Oh Frick, that’s so tragic. I’m glad at least you had each other, and your Mum (and she had you all). Drunk driver - the impact on her and 6 young lives! I hope he faced jail time.
Oh Frick, that’s so tragic. I’m glad at least you had each other, and your Mum (and she had you all). Drunk driver - the impact on her and 6 young lives! I hope he faced jail time.
I don't think he did any time. I should know this but he's been out of our minds for decades now, bearingin mind this happened 1971.
There were some payouts to some of us kids when we hit 18. I didn't get a payout of any sort as somehow I came out with just a few bruises.
These payouts were barely a few thousand dollars.
Mum got nothing as her sisters told her it was the wrong thing to do. She could have been paid a fortune and I suspect there was a large amount of jealously there, particularly from one of the sisters.
This is where it gets more tragic for mum.
She was the oldest of 3 girls, Australuan, who married 3 brothers from Italy. I guess it could only happen in a country town.
The 3 families bought a farm. Mum being the eldest had the most money and put up about 60% of the funds. The accident happens about 8 years later and the men in the other 2 families decide mum can't run her portion properly. I can still remember the way she was treated, run like a slave, culminating in an event one night where one of the brothers smashed our front door in and forced us to pack our bags and leave at shotgun point - quite literally at shotgun point. The irony of this i guess is that all of this in an indirect way let my life on a certain path in my mid teens, that culminated in the worst day in my life involving a shot gun, sawn off almost at the chamber.
So there we were from about 2am until morning standing on Balranald Rd till morning, mum crying because she didn't know where we were going. Word got to my grand parents of what was going on and we were picked up, and taken in until our house could be lifted off the farm and dropped on a block in town.
18 months later mum was with my step dad and we bought a farm east of Melbourne, with a guarantee from a great uncle. We lived on nothing, eating anything we could shoot and grow, which was better than the milk thistles in the time between the accident and moving .
Being the youngest of 5 brothers I got the handy down clothes last which meant a lot of teasing and a lot of fights.
I already knew how much punishment the human body could take from the beatings my uncles had been giving me, mainly because I kept crawling under the tractors and undoing the sump plugs. My brothers kept telling me to stop doing it, but I knew it was p!ssing my uncles off so that was all fine with me. I can remember one of them splitting his head open when I threw dust at his face as he tried to crawl under a grader I'd ran under after one of these sump plug incidents.

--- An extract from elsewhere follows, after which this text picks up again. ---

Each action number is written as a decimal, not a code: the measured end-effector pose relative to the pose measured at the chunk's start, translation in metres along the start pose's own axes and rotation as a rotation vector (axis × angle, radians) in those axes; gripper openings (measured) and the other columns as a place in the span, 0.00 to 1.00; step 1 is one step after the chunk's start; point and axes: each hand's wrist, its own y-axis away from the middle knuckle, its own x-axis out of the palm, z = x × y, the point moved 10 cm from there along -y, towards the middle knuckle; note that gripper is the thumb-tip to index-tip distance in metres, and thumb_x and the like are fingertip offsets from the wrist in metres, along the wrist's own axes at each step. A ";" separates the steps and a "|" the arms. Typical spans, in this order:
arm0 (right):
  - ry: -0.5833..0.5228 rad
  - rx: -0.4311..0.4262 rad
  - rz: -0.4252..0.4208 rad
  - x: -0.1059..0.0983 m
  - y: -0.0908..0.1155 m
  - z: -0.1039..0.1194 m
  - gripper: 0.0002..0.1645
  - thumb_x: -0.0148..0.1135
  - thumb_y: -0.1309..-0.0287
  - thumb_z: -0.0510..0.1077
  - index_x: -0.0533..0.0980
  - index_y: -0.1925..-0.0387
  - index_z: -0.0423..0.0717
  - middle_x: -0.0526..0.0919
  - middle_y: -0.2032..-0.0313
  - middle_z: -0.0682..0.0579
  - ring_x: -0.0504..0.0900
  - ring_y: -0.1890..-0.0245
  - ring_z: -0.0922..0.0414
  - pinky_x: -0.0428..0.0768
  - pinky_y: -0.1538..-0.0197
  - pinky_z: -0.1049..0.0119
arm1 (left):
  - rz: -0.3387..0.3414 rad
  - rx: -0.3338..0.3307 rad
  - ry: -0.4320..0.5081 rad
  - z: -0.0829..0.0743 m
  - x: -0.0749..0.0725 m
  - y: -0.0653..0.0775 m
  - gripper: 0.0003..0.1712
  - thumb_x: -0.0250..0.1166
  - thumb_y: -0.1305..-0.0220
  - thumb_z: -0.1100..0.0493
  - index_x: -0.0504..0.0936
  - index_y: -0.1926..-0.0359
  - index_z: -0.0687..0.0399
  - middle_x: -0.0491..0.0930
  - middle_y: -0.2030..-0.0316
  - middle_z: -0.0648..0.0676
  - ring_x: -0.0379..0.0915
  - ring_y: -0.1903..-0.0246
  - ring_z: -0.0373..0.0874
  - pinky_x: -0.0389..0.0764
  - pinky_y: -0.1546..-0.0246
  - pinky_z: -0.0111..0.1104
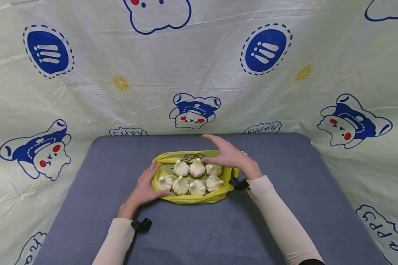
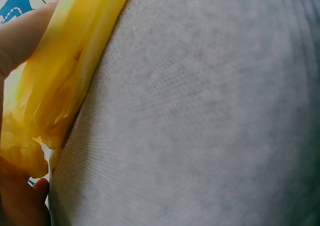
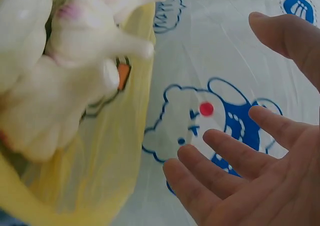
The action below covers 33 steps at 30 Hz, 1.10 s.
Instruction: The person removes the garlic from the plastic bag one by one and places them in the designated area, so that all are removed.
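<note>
A yellow plastic bag [image 1: 194, 199] lies on the grey table with its mouth spread wide. Several white garlic bulbs [image 1: 197, 187] sit inside in two rows, stems sticking out. My left hand [image 1: 145, 187] holds the bag's left end, its thumb over the near rim. Yellow plastic covers part of that thumb [image 2: 25, 33] in the left wrist view. Above the bag's far right part hovers my right hand [image 1: 230, 152]. The right wrist view shows its fingers [image 3: 230, 151] spread with nothing between them, beside the garlic bulbs [image 3: 85, 31].
Grey cloth covers the table [image 1: 192, 235]. A pale curtain [image 1: 215, 55] with blue cartoon prints hangs behind it and along both sides. Each wrist carries a small black camera, one of them the left camera [image 1: 141, 225].
</note>
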 end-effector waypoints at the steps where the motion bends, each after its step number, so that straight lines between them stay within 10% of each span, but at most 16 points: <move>1: -0.002 -0.002 0.011 0.004 -0.003 0.002 0.53 0.70 0.38 0.59 0.55 0.19 0.54 0.58 0.21 0.47 0.61 0.23 0.43 0.65 0.25 0.40 | -0.003 -0.001 0.007 0.000 0.000 0.000 0.64 0.81 0.52 0.41 0.59 0.21 0.58 0.47 0.18 0.59 0.44 0.22 0.67 0.48 0.26 0.66; 33: -0.026 -0.049 0.288 0.088 -0.060 0.023 0.39 0.72 0.37 0.50 0.69 0.28 0.47 0.78 0.34 0.45 0.80 0.38 0.47 0.79 0.36 0.52 | -0.019 -0.063 0.101 0.006 0.003 -0.001 0.66 0.84 0.55 0.41 0.59 0.20 0.48 0.42 0.17 0.51 0.39 0.21 0.63 0.53 0.29 0.71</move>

I copped it good when he eventually got his hands on me.
He copped it good at a 50th birthday party when i was in my early 20's and he in his early 50's.

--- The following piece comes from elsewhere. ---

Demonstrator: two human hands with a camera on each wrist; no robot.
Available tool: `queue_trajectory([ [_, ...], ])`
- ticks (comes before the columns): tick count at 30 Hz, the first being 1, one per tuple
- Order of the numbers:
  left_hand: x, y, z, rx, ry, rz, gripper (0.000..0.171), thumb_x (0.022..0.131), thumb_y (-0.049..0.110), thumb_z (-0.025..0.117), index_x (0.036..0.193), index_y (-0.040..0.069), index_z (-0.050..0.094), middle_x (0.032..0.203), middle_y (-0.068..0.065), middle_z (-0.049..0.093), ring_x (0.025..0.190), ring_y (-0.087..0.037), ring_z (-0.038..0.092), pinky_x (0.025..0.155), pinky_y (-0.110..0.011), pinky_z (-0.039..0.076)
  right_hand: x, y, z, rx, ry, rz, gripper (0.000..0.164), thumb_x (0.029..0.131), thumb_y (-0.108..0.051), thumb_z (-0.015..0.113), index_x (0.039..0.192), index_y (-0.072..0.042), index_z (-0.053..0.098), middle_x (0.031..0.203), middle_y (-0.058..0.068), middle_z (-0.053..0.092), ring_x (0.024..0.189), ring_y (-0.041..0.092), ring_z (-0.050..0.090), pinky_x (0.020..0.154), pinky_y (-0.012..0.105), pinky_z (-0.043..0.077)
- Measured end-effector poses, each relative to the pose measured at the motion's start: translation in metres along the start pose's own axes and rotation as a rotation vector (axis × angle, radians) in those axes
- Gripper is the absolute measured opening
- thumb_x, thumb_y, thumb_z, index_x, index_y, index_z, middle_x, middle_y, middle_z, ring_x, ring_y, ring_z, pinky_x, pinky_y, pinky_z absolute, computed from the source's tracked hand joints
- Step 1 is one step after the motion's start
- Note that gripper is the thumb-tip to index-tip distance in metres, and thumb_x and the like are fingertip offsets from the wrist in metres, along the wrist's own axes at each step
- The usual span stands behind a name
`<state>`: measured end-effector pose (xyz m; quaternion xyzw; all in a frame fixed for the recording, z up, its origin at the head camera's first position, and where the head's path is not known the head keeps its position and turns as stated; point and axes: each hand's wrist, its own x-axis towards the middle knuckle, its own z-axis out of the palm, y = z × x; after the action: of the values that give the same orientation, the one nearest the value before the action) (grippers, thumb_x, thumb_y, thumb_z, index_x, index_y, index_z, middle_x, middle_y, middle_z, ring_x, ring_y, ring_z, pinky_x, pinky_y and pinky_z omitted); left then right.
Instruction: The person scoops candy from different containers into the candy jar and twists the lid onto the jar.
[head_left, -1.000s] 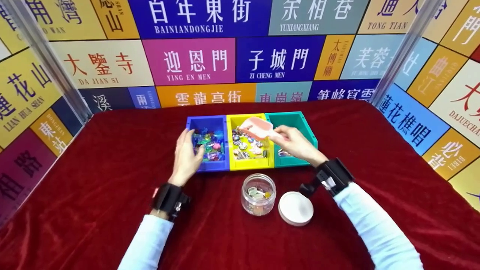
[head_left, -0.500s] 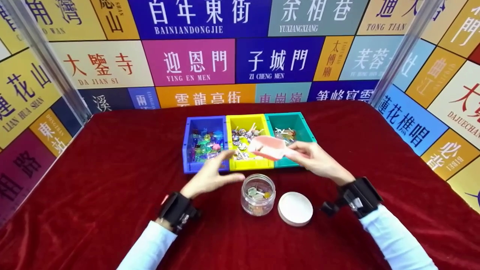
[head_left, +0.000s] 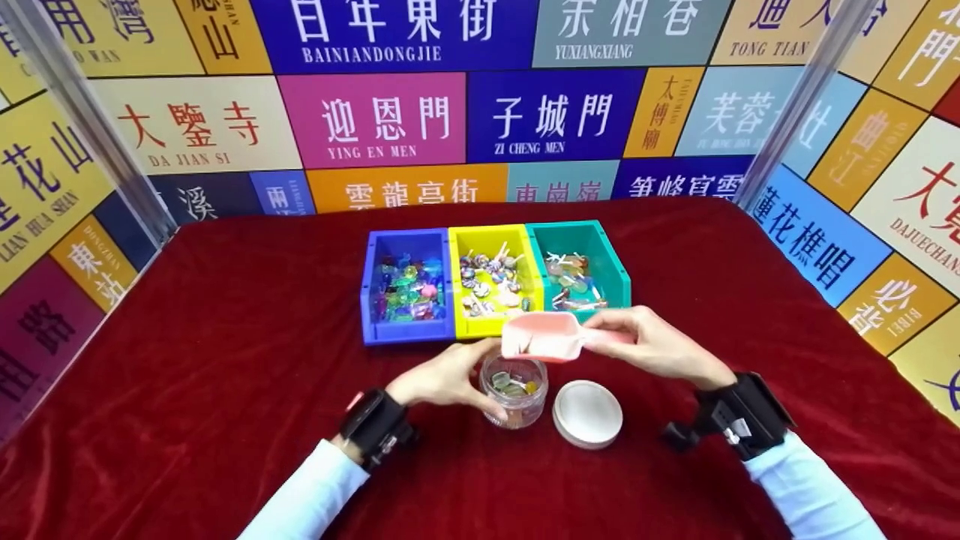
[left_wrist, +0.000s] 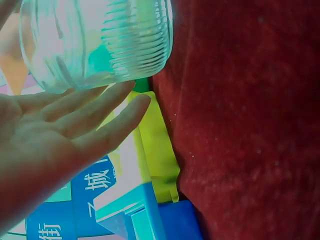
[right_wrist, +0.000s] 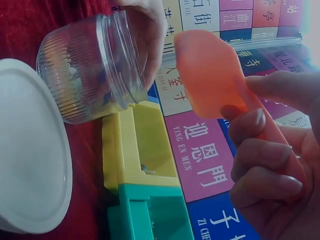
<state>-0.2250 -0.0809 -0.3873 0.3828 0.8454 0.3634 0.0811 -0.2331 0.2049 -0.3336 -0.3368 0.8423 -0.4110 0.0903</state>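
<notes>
Pink scoop held above the mouth of a glass jar

Directions are read in the head view with the jar as the dial's centre and 12 o'clock pointing away from the person.

At about half past 10, a blue bin (head_left: 409, 331) holds coloured translucent pieces (head_left: 411, 291). At 9 o'clock, the left hand (head_left: 446, 377) is at the jar, its thumb on the near side and its fingers on the far side; the left wrist view shows those fingers extended and loose, not curled. How firmly they touch the glass cannot be told.

A yellow bin (head_left: 480, 327) stands near 12, with swirled pieces on white sticks inside. At the centre, the lidless glass jar (head_left: 525, 418) stands upright on dark red cloth (head_left: 285, 315), a few pale pieces and a yellow one inside it.

Towards 1 o'clock, the pink scoop (head_left: 555, 341) overlaps the jar's rim from the head camera, but the right wrist view shows it apart from the glass. Beyond it, also near 1, the green bin (head_left: 621, 289) contains more pieces with sticks.

The white lid (head_left: 587, 411) lies between 3 and 4, just beside the jar. Past 2 o'clock, the right hand (head_left: 656, 345) grips the scoop's handle, fingers curled round it.
</notes>
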Motion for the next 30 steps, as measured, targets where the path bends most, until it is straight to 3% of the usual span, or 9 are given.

Mum has had a hard as hell life. Much harder than us kids as we probably didn't know any better and to be honest I look back fondly on the things we got up to, and pretty much all of my child hood. There are a lot of other people who'd have more tragic stories. The summer of 77 we had a bumper season and we went from being dirt poor to okay.
Mum hated me pursuing the boxing career, and moreso my time in the USA, particulary as at my age (nearly 16 when i first left). The success i was having over there was bitter sweet for her. If i failed i'd be back home. If i didn't then, who knew when i'd be back! Having got back after 2 years, i left gain after barely 8 weeks. When i told mum i was going again, she broke down something horrible. I hate myself for putting her through that. She kept telling me she sensed something bad was going to happen, and begged me not to go. I went, and something bad happened, and for some time there was a chance i wouldn't be able to return at all. As it turned out, the situation i got myself in cleared up and i was home around 13 mnoths after i left.

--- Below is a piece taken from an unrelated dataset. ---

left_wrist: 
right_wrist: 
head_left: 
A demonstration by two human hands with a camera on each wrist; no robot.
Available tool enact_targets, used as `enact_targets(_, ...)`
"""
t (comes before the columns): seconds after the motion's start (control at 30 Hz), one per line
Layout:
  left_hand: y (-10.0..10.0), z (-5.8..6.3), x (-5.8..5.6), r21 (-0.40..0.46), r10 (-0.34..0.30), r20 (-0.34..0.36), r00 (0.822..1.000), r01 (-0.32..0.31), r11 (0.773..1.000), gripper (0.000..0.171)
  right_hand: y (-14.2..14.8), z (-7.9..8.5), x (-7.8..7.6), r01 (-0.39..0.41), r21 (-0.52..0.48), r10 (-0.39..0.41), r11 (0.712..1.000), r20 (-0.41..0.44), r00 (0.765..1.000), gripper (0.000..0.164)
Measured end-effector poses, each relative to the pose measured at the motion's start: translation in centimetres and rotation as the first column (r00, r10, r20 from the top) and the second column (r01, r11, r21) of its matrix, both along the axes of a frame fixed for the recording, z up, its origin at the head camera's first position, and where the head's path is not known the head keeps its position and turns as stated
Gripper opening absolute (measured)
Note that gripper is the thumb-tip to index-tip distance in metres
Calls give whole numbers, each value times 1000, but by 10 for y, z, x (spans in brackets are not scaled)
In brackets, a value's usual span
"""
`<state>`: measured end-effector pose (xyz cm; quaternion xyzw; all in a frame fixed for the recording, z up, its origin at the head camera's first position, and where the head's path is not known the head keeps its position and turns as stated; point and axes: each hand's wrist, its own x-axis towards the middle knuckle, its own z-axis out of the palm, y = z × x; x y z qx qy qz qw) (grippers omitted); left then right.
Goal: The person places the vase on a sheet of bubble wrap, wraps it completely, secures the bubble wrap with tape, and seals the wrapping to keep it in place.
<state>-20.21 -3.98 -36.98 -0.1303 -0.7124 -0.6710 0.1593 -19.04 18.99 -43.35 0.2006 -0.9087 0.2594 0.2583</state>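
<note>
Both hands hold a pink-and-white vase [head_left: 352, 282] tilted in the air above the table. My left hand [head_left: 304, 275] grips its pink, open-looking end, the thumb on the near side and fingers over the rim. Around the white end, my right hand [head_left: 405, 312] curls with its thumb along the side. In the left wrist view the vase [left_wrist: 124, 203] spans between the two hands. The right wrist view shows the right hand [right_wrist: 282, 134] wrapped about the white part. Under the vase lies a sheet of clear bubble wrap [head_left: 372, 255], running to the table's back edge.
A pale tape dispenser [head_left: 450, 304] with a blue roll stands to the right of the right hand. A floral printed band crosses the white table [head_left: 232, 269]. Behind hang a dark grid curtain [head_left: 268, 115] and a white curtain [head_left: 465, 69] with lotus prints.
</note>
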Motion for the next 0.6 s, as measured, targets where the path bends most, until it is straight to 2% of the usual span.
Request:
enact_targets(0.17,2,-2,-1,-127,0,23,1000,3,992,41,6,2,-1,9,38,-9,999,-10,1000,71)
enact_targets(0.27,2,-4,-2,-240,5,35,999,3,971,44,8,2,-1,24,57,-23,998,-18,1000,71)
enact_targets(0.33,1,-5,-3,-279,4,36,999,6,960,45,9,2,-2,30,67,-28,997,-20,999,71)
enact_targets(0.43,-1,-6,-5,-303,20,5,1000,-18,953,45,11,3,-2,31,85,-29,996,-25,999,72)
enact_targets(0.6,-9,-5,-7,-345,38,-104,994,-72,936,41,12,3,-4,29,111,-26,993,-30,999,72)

Until Covid, i took mum to every Richmond game in Melbourne. Watching the last game of 2016 i remember telling myself, "My God, we are going to have to rebuild again, and i'll never get the chance to take mum to see us win a flag, her having just turned 80.
12 months later, we're hugging at the G in tears after the Tigers pulled it off.
I loved sharing that moment with her, and love the club, players and coaches all the more for giving me that moment.